Sie theilte es ihrem Bruder mit, und noch denselben Tag fuhren die beiden Kinder mit der Eisenbahn ab, und kamen Abends zu Malcolm-Castle an, wo Mary nach so vielem Kummer wieder Hoffnung faßte.
Diese Jammergeschichte erzählte Mary Grant der Lady Glenarvan in höchst einfacher Weise, ohne daran zu denken, daß sie sich bei alle diesem in der langen Prüfungszeit als ein heroisches Mädchen benommen hatte; aber Lady Helena dachte so an ihrer Statt, und schloß wiederholt, ohne ihre Thränen zurückzuhalten, die beiden Kinder des Kapitän Grant liebevoll in ihre Arme.
Robert schien diese Geschichte zum ersten Male zu hören; er machte große Augen bei der Erzählung seiner Schwester; er begriff Alles, was sie gethan, gelitten hatte, endlich rief er aus, sie umarmend: »O! Mama! Liebe Mama!« Er konnte den Ausruf, der aus des Herzens Tiefe drang, nicht mehr zurückhalten.
Während dieser Unterredung war es völlig Nacht geworden. Lady Helena wollte, in Rücksicht auf die Ermüdung der beiden Kinder, diese Unterhaltung nicht länger fortsetzen. Mary und Robert Grant wurden in ihre Zimmer geführt und schliefen ein in Träumen an eine bessere Zukunft.
Als sie weggegangen waren, ließ Lady Helena den Major rufen und erzählte ihm Alles, was sich diesen Abend begeben hatte.
»Ein braves Mädchen, diese Mary Grant, sagte Mac Nabbs, als er die Erzählung seiner Cousine hörte.
– Wollte der Himmel, daß meinem Mann sein Vorhaben glückt!

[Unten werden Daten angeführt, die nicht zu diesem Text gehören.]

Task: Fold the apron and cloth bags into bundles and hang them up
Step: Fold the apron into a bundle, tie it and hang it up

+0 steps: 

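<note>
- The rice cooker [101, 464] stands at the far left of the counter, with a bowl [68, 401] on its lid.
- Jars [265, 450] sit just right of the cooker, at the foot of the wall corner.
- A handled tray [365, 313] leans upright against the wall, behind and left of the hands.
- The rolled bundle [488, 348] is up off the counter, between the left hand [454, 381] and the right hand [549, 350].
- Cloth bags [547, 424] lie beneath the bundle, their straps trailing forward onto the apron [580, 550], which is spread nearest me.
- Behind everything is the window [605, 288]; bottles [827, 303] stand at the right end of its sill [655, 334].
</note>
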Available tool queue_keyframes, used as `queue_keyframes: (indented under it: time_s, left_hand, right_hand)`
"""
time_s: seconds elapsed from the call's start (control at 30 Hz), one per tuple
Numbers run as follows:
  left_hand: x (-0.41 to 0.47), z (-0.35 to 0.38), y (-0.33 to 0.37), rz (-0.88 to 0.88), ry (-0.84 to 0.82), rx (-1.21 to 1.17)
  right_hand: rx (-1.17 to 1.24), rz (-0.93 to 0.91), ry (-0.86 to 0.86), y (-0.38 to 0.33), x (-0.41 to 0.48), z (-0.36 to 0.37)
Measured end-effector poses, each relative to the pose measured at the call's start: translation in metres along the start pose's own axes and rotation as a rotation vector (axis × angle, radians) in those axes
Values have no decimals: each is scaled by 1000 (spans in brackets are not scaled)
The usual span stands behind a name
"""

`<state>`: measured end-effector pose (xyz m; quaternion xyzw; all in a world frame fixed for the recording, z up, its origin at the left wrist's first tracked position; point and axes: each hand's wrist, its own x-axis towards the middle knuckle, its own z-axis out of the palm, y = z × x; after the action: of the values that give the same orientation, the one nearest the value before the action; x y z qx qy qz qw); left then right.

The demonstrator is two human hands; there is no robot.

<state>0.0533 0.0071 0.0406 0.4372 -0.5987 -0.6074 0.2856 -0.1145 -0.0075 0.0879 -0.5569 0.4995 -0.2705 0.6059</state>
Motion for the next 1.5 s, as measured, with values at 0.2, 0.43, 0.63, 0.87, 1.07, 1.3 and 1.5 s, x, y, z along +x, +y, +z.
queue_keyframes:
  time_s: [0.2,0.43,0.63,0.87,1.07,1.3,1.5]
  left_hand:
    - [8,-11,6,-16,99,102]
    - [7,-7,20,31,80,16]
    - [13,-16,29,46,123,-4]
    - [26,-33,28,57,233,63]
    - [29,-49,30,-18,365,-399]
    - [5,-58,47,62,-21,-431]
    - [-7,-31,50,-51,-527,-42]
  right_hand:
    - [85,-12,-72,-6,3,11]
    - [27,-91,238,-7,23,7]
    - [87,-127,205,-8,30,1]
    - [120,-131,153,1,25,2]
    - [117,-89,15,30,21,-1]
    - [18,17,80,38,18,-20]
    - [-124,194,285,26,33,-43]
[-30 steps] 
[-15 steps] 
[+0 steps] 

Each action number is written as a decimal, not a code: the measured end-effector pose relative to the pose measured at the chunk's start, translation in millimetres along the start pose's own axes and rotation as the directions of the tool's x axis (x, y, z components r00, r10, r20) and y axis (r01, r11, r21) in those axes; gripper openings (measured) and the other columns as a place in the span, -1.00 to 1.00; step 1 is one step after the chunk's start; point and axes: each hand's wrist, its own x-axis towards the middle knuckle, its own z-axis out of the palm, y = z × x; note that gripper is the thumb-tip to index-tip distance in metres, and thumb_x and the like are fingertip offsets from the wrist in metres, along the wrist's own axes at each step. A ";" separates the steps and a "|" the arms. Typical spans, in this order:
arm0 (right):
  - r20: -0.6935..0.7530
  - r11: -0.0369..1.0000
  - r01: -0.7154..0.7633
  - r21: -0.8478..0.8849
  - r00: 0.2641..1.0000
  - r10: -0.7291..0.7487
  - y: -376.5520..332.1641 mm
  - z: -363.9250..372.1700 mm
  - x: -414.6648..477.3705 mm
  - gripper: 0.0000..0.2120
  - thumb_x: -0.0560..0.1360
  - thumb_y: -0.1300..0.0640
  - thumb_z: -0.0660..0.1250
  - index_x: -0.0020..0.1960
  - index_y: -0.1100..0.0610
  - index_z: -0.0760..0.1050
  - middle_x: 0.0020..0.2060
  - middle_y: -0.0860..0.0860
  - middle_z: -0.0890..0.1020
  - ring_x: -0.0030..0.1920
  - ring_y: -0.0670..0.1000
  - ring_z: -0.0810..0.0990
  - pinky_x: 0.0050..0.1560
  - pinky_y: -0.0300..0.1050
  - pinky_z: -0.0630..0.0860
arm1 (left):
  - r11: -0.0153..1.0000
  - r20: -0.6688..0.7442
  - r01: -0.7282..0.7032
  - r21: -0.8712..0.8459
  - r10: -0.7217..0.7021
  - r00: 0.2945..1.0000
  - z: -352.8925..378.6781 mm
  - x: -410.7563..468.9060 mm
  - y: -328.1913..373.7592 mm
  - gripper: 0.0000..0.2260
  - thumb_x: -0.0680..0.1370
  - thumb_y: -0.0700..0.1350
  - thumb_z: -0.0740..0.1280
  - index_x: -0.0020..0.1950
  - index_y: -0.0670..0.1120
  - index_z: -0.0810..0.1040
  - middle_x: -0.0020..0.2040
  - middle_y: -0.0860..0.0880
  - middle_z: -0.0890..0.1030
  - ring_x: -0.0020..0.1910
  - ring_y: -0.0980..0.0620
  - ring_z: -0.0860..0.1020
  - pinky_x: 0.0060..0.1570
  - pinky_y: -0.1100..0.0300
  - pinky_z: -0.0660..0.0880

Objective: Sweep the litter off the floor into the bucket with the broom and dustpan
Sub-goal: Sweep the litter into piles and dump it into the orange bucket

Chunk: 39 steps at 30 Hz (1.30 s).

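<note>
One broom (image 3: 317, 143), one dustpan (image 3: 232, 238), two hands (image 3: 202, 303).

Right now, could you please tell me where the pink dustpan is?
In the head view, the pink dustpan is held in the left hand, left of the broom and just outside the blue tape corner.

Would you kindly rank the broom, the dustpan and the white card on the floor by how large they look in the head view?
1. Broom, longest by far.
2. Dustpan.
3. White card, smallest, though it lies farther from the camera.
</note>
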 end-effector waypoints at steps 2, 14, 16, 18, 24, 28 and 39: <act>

Denn die Lage dieser beiden Kinder würde erschrecklich sein.
– Er wird zum Ziel kommen, erwiderte Mac Nabbs, oder die Lords der Admiralität hätten Herzen, härter als das Gestein zu Portland.«
Trotz dieser Versicherung des Majors verbrachte Lady Helena diese Nacht in lebhaftester Besorgniß, ohne einen Augenblick zu schlafen.
Am folgenden Morgen standen Mary und ihr Bruder mit Tagesanbruch auf und wandelten in dem großen Schloßhof, als man Wagengeräusch vernahm. Lord Glenarvan kehrte in raschester Fahrt nach Malcolm-Castle zurück. Augenblicklich erschien Lady Helena in Begleitung des Majors im Hof und eilte ihrem Gemahl entgegen.
Dieser schien traurig, enttäuscht, entrüstet. Er schloß seine Gemahlin schweigend in die Arme.
»Nun, Edward, Edward?« rief Lady Helena.